▶ **ABOUT THIS TASK**
Starting at the top of the entries, restate word for word each line up to and including the one with "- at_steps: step".

(Records excerpted from a collection)
|---|
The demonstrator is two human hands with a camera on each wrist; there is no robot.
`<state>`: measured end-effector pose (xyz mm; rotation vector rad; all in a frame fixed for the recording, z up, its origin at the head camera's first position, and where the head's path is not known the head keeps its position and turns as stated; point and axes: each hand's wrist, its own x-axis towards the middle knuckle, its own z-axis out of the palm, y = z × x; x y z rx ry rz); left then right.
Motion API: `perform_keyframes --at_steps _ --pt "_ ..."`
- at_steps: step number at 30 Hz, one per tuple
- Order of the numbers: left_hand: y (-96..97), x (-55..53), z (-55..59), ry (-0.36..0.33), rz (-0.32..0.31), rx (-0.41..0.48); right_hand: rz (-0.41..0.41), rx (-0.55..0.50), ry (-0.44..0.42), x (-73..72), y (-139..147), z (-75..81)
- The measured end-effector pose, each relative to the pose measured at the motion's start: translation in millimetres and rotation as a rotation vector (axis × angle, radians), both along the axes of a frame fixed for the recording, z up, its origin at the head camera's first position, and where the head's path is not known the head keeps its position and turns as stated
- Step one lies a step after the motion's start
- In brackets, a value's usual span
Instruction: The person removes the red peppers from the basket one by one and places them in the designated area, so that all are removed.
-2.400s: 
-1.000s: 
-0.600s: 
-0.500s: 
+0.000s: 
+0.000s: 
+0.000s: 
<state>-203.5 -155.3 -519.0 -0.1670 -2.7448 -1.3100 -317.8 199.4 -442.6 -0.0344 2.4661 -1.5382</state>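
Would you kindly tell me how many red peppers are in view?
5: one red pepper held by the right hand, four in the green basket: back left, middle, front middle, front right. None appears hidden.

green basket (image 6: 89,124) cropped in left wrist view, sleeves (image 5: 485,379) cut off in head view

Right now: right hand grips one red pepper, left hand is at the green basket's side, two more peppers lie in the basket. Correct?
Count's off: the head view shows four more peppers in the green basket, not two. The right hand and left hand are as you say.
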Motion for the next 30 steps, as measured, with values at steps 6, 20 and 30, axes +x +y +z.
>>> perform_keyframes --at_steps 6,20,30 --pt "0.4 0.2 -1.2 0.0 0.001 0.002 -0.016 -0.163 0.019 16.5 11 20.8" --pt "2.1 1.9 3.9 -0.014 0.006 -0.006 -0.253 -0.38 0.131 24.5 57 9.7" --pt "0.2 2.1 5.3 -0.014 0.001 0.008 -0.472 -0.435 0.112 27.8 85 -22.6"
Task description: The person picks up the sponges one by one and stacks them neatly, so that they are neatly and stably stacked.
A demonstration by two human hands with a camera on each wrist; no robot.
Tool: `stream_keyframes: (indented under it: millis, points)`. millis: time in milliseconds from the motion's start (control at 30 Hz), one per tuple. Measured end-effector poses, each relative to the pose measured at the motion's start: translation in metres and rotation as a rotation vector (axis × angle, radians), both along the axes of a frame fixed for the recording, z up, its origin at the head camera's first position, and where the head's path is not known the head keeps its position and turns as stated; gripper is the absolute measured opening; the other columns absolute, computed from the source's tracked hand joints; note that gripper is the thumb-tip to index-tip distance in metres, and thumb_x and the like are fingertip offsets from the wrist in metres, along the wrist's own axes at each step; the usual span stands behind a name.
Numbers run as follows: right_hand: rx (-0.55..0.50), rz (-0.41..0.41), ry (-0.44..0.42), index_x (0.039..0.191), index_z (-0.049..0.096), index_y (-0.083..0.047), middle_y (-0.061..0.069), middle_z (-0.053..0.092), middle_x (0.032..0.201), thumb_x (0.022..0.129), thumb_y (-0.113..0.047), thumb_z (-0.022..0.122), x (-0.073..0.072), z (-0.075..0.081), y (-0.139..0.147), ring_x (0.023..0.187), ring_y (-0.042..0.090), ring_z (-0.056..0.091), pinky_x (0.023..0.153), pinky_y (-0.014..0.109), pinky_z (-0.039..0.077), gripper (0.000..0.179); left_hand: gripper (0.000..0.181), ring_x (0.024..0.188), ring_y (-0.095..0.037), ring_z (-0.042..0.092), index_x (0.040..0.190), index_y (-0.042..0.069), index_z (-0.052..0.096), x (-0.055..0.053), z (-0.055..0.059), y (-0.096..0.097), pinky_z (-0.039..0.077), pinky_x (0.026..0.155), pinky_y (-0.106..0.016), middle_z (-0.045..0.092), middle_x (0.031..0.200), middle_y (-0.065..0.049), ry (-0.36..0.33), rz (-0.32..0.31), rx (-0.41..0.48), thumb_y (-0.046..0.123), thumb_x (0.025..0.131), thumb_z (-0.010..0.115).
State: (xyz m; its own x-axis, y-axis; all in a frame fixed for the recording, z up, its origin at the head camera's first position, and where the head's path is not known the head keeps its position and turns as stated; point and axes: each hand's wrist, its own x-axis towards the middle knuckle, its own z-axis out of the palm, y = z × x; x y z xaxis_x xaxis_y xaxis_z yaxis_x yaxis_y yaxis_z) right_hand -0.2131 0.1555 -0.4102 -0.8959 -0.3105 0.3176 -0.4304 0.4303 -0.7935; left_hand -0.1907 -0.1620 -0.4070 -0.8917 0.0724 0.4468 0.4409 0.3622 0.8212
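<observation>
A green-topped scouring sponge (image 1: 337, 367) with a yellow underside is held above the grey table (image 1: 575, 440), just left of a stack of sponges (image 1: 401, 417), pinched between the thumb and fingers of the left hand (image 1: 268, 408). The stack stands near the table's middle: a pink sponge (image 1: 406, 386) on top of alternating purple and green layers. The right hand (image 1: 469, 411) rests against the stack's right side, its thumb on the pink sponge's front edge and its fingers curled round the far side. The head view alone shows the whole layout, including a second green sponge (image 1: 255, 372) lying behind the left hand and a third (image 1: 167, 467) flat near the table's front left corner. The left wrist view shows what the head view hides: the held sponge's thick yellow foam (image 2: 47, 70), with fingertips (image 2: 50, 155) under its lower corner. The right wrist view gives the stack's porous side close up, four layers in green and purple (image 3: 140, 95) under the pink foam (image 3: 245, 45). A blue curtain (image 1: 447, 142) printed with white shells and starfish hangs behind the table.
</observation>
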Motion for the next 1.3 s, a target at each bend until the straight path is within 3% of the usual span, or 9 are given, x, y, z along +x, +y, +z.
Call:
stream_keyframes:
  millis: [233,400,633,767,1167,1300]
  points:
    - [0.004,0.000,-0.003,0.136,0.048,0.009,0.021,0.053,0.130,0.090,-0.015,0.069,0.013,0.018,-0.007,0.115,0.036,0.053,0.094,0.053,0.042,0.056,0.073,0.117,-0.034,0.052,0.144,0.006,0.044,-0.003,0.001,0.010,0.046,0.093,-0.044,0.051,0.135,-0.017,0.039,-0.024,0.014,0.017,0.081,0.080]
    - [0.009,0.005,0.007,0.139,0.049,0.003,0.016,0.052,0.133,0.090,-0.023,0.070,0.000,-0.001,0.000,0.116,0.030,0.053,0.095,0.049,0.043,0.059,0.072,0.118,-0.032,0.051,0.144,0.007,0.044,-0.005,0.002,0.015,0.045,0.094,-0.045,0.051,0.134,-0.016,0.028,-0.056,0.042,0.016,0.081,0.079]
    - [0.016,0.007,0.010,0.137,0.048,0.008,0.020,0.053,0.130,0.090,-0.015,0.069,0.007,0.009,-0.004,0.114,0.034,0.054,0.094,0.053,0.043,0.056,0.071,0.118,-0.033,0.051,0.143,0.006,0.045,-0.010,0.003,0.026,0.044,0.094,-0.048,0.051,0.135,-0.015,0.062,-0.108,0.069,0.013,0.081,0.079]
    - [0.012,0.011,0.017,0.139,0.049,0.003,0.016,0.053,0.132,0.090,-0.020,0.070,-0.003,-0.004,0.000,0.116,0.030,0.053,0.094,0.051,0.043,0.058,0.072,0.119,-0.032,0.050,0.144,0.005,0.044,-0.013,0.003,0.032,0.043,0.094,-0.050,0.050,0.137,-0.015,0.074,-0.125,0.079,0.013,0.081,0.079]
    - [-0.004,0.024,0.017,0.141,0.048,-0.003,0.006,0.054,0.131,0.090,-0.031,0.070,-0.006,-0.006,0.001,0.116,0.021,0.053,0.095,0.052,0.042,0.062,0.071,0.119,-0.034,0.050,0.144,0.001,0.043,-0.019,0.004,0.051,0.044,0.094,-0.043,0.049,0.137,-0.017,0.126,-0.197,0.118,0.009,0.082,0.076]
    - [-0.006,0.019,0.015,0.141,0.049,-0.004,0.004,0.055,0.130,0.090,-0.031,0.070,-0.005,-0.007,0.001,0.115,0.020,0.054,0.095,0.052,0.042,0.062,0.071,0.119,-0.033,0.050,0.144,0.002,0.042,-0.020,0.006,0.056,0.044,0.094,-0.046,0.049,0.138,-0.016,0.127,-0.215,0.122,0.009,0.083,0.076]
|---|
▶ **TASK SOLUTION**
The demonstrator is two human hands with a camera on each wrist; there is no robot.
`<state>`: measured end-effector pose (xyz mm; rotation vector rad; all in a frame fixed for the recording, z up, its origin at the head camera's first position, and where the head's path is not known the head keeps its position and turns as stated; point and axes: each hand's wrist, its own x-axis towards the middle knuckle, its own z-axis out of the palm, y = z × x; x y z rx ry rz); left then right.
Motion API: `perform_keyframes --at_steps _ --pt "_ ..."`
- at_steps: step number at 30 Hz, one per tuple

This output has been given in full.